Using the data beneath this instruction, retype only the lines from the one that contains "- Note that" down to the one that contains "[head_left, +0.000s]", both included, exactly as they appear.

--- START ---

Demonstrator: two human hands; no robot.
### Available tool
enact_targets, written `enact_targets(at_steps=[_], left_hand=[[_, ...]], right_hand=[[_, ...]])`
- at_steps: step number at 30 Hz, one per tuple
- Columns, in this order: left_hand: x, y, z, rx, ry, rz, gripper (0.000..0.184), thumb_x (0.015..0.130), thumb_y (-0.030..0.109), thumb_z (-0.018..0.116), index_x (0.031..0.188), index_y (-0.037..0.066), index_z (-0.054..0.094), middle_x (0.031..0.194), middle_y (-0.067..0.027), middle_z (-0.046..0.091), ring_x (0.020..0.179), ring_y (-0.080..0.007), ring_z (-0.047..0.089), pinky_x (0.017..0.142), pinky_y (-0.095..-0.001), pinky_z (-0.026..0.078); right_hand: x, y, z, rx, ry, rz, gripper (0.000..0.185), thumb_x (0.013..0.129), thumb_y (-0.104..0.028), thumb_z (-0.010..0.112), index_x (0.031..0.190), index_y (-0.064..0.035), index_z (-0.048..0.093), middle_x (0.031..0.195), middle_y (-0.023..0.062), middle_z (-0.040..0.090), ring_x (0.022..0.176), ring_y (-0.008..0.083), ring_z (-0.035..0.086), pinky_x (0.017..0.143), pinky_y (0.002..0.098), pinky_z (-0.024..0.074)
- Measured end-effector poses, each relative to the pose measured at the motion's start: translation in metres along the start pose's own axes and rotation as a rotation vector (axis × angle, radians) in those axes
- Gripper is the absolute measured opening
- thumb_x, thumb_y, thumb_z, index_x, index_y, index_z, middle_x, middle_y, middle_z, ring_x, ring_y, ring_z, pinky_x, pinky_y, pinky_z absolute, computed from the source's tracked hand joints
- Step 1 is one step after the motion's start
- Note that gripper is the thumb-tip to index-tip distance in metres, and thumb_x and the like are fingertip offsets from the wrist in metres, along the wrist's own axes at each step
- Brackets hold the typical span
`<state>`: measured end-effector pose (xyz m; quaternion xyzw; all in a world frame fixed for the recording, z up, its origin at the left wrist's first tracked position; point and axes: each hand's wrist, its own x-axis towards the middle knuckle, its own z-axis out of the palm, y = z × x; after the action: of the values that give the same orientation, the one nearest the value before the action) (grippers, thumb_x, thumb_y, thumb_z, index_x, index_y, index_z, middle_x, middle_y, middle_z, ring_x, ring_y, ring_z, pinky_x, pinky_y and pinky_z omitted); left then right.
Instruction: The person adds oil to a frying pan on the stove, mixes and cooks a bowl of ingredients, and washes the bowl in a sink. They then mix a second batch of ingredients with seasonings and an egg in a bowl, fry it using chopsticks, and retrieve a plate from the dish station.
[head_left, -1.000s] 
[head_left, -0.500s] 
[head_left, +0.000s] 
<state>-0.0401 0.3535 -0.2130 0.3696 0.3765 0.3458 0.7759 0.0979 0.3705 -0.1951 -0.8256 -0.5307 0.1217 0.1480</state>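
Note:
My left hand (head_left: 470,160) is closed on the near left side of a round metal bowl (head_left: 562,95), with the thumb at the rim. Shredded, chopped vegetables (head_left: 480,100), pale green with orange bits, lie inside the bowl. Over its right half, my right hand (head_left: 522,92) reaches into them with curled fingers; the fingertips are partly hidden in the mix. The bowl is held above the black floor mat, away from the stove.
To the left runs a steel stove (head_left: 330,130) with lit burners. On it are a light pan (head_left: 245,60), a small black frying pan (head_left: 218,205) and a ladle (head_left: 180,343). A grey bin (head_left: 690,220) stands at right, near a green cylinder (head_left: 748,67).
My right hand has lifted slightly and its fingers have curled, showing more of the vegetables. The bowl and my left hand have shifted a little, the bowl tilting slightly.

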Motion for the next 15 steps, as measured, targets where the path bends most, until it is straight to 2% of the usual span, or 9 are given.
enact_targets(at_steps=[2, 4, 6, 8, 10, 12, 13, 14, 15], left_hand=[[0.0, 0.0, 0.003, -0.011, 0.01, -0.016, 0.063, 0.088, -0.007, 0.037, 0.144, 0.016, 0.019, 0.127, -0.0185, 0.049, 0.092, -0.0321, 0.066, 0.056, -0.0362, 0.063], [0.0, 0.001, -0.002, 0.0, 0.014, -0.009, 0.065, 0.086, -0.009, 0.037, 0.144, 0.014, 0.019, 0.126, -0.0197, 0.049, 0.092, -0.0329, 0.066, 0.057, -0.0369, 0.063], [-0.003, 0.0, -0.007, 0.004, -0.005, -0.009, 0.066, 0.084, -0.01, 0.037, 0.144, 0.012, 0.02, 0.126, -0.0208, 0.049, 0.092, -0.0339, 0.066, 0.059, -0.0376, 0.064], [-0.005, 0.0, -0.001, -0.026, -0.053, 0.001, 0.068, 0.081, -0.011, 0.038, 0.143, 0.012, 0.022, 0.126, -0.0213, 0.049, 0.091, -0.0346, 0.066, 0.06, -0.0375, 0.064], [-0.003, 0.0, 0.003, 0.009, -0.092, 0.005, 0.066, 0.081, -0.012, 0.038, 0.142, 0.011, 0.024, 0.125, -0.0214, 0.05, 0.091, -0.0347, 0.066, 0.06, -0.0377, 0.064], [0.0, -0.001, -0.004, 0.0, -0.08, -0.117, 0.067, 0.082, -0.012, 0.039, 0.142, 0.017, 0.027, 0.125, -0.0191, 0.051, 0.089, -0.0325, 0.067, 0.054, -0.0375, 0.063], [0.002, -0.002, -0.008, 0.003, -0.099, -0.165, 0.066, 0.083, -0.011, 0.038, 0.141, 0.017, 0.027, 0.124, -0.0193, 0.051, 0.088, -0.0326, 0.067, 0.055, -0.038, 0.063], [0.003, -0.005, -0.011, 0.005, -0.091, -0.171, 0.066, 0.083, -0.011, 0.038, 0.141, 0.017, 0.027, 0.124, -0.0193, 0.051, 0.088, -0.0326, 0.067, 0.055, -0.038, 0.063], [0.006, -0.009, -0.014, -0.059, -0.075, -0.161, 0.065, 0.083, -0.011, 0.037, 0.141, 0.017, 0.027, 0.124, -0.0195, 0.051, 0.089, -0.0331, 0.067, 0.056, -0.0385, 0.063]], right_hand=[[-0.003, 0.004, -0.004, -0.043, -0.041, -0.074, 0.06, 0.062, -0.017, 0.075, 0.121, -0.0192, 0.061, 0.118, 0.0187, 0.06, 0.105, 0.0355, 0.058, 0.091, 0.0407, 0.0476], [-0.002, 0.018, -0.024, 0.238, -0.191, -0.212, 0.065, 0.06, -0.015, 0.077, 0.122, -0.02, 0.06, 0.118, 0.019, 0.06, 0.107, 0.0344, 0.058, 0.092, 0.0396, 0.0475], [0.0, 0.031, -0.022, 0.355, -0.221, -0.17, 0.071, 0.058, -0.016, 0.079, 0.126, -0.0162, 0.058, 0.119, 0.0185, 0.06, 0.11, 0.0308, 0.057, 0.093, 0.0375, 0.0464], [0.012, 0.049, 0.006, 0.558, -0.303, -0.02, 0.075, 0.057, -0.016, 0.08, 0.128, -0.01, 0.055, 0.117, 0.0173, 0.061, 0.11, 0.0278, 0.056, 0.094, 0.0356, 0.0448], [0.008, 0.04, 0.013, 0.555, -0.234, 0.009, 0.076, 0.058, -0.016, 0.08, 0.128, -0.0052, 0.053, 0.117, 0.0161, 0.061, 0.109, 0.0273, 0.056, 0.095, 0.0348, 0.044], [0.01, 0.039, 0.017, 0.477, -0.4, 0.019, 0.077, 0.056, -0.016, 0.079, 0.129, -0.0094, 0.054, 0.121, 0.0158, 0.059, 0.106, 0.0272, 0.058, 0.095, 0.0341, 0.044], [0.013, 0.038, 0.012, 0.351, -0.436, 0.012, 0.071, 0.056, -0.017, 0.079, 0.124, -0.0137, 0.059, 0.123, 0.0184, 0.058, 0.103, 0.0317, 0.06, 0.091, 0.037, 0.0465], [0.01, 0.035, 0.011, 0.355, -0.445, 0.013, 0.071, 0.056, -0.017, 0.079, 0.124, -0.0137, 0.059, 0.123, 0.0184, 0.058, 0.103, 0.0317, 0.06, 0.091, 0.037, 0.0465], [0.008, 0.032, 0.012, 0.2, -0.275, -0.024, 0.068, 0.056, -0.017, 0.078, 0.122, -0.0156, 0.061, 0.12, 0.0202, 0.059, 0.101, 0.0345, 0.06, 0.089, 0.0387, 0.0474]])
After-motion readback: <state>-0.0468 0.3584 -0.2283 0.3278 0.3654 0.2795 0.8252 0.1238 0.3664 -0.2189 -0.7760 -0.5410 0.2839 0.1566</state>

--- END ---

**Result of the exercise**
- Note that gripper is the thumb-tip to index-tip distance in metres, and thumb_x and the like are fingertip offsets from the wrist in metres, along the wrist's own axes at each step
- Brackets hold the typical span
`<state>`: measured end-effector pose (xyz m; quaternion xyzw; all in a world frame fixed for the recording, z up, its origin at the left wrist's first tracked position; point and axes: each hand's wrist, its own x-axis towards the middle knuckle, its own z-axis out of the palm, y = z × x; after the action: of the values that give the same orientation, the one nearest the value before the action) (grippers, thumb_x, thumb_y, thumb_z, index_x, index_y, index_z, middle_x, middle_y, middle_z, ring_x, ring_y, ring_z, pinky_x, pinky_y and pinky_z omitted); left then right.
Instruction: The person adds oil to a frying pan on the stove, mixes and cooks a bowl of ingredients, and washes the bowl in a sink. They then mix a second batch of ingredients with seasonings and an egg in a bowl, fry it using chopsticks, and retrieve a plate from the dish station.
[head_left, -1.000s] 
[head_left, -0.500s] 
[head_left, +0.000s] 

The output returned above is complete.